What this task involves: Having located "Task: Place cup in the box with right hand" in the listing below, write out its line and every following line exactly, last line included, without the pictures.

Dataset excerpt:

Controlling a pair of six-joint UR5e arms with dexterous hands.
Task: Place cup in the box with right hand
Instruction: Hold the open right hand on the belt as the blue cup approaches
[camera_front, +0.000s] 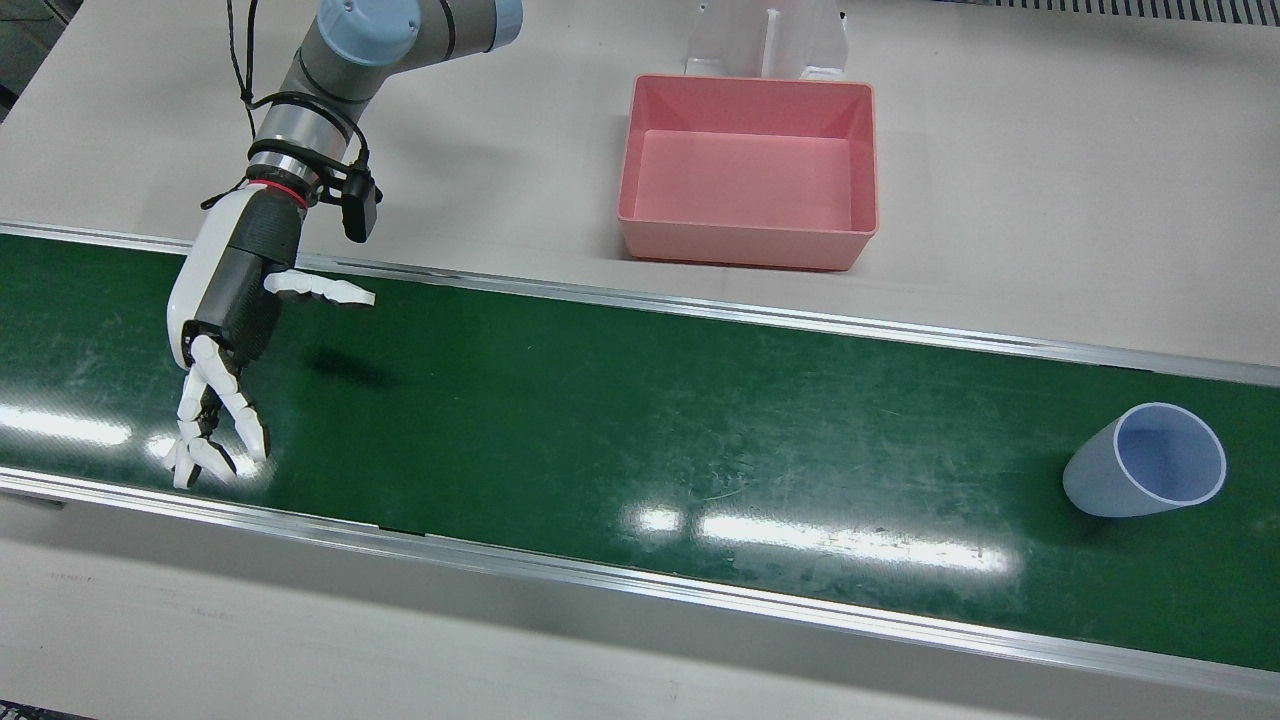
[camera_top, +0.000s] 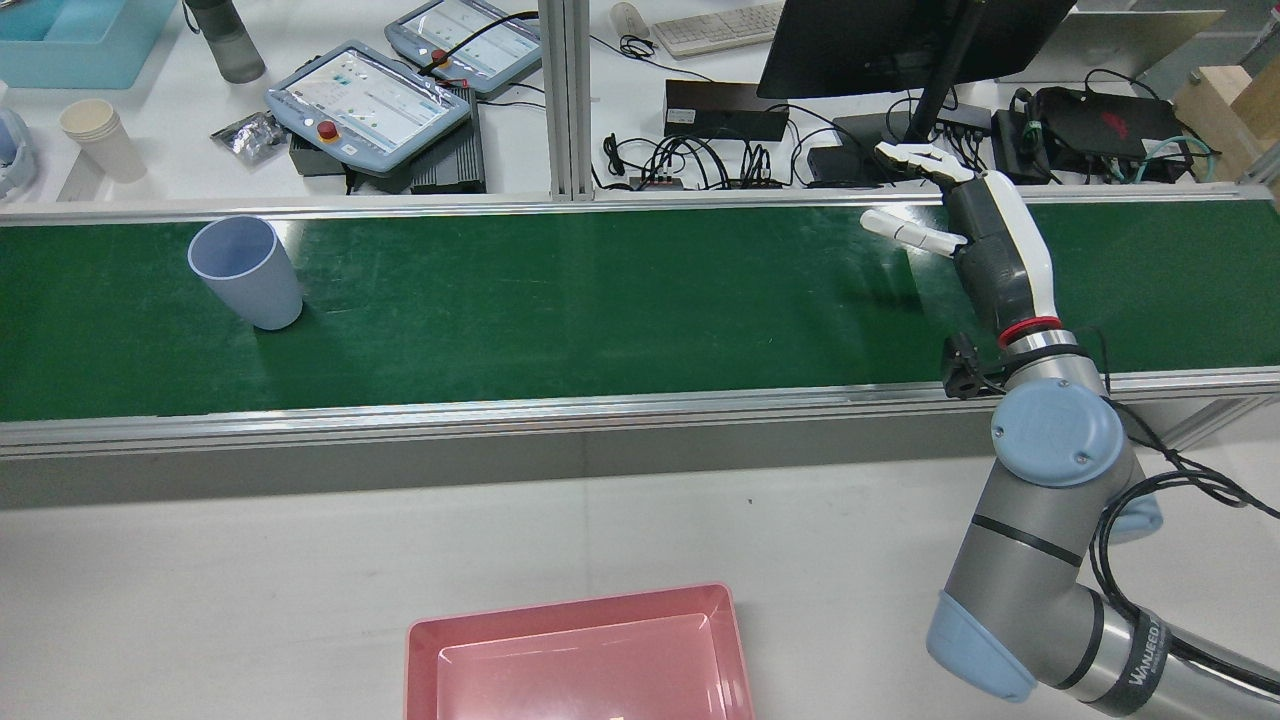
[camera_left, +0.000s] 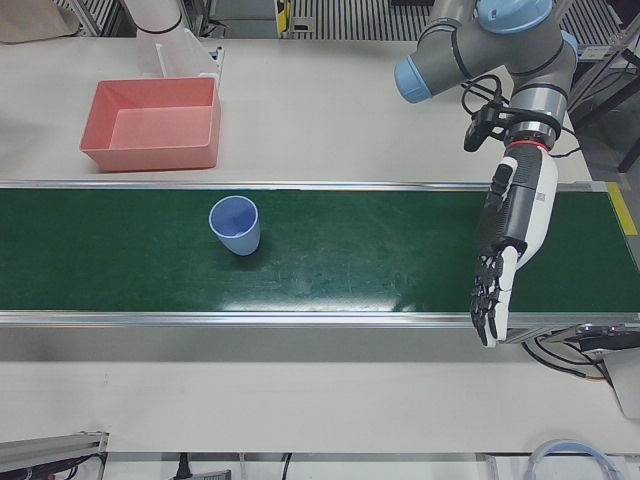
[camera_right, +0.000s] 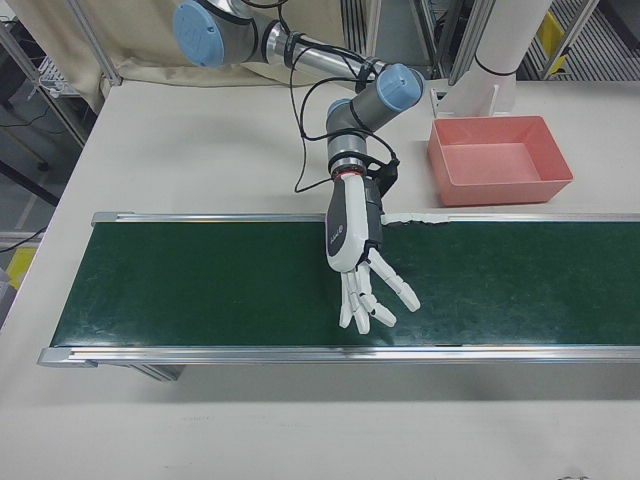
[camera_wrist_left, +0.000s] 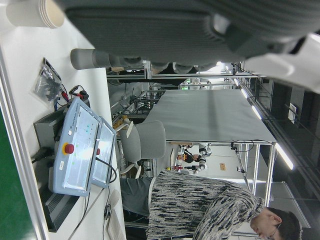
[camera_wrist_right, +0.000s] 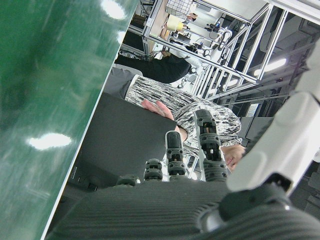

Answer to this task:
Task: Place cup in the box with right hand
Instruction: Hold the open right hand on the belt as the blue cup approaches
[camera_front, +0.000s] 
[camera_top, +0.000s] 
[camera_left, +0.000s] 
[camera_right, +0.000s] 
[camera_wrist_left, +0.000s] 
[camera_wrist_right, +0.000s] 

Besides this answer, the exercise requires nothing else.